▸ **TASK DIRECTIONS**
Scan the data for "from" and copy each matching line.

<<<<

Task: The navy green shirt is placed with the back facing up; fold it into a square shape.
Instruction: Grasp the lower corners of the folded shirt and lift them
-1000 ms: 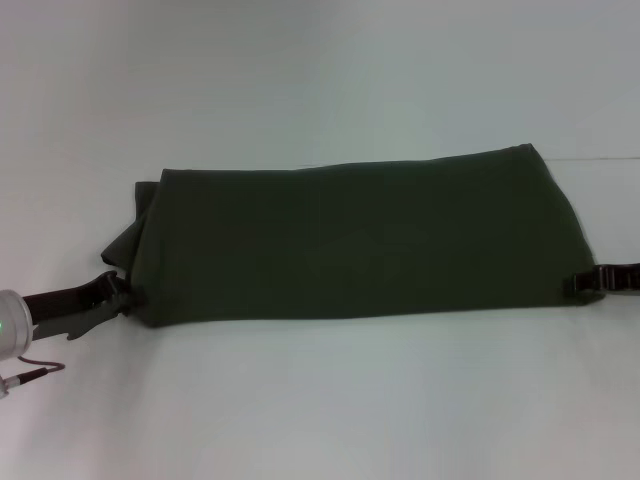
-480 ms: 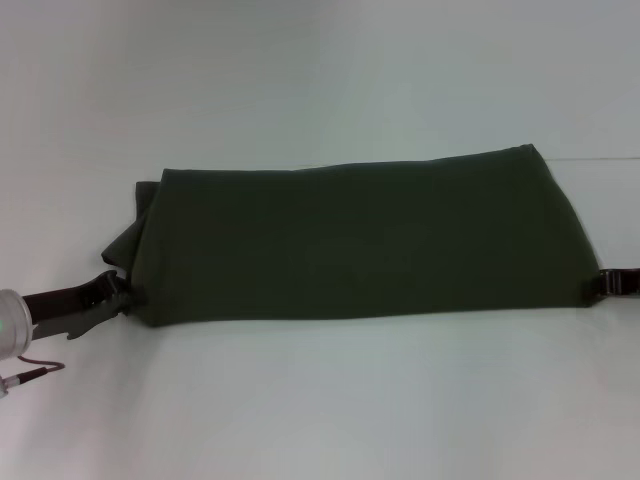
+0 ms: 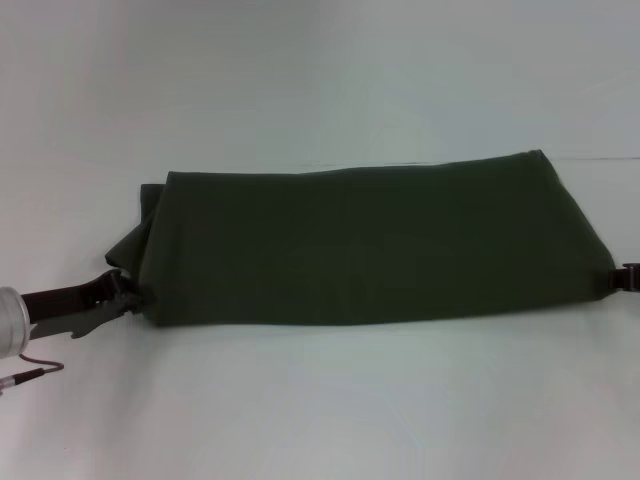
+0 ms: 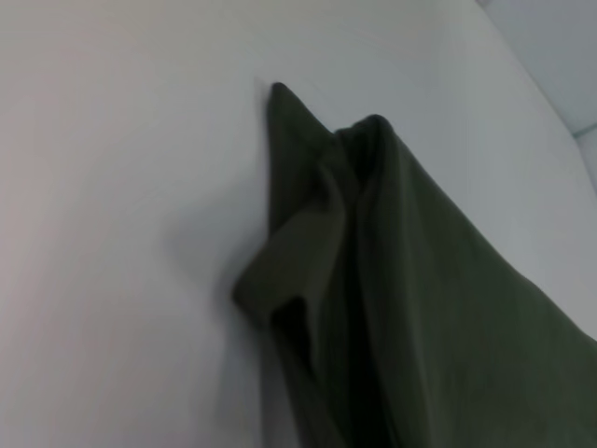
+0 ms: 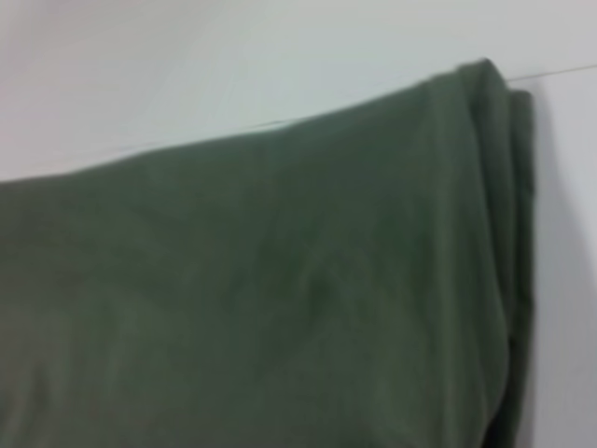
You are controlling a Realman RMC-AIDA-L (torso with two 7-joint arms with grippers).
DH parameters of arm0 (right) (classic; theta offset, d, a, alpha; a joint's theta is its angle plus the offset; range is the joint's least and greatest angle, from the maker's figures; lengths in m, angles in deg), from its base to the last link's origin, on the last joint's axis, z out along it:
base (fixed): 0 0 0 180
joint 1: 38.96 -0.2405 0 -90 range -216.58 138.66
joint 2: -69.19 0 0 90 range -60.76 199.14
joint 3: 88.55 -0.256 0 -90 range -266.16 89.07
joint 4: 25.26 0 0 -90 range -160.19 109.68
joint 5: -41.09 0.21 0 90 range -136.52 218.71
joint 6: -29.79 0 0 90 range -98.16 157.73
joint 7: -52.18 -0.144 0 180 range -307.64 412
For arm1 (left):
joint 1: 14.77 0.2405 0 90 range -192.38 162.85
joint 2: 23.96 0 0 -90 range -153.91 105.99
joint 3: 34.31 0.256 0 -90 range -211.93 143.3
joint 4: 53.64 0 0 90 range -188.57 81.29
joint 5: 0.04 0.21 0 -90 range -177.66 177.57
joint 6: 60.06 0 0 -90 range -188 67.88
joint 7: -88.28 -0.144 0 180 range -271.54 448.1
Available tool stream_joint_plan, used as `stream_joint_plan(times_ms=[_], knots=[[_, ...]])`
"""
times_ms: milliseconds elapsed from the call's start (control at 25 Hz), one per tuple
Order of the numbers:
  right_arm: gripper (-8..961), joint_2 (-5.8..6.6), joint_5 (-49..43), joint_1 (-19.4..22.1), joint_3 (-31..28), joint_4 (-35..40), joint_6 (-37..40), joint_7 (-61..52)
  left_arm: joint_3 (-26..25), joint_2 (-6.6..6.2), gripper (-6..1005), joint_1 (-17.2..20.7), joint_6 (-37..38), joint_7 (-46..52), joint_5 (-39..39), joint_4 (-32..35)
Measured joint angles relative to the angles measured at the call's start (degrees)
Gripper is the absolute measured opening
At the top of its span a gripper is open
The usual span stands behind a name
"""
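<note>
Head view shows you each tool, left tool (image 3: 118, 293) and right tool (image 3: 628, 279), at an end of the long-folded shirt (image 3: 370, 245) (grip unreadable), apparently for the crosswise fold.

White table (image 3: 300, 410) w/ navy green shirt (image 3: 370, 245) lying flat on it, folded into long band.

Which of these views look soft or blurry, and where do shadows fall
Right wrist view: shirt soft, weave lost. Left wrist view: sharper, folds shadowed, faint shadow on the table. Head view: even light, thin shadow along the shirt's near edge.
</note>
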Motion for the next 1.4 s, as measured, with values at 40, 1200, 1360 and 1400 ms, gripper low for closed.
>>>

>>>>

▸ **WRITTEN RESPONSE**
DH parameters of arm0 (right) (classic; theta offset, d, a, alpha; a joint's theta is its angle plus the offset; range is the joint's least and greatest angle, from the maker's figures; lengths in m, angles in deg), from its base to the last link's origin, on the last joint's axis, z out along it:
times_ms: milliseconds elapsed from the call's start (control at 25 Hz), one per tuple

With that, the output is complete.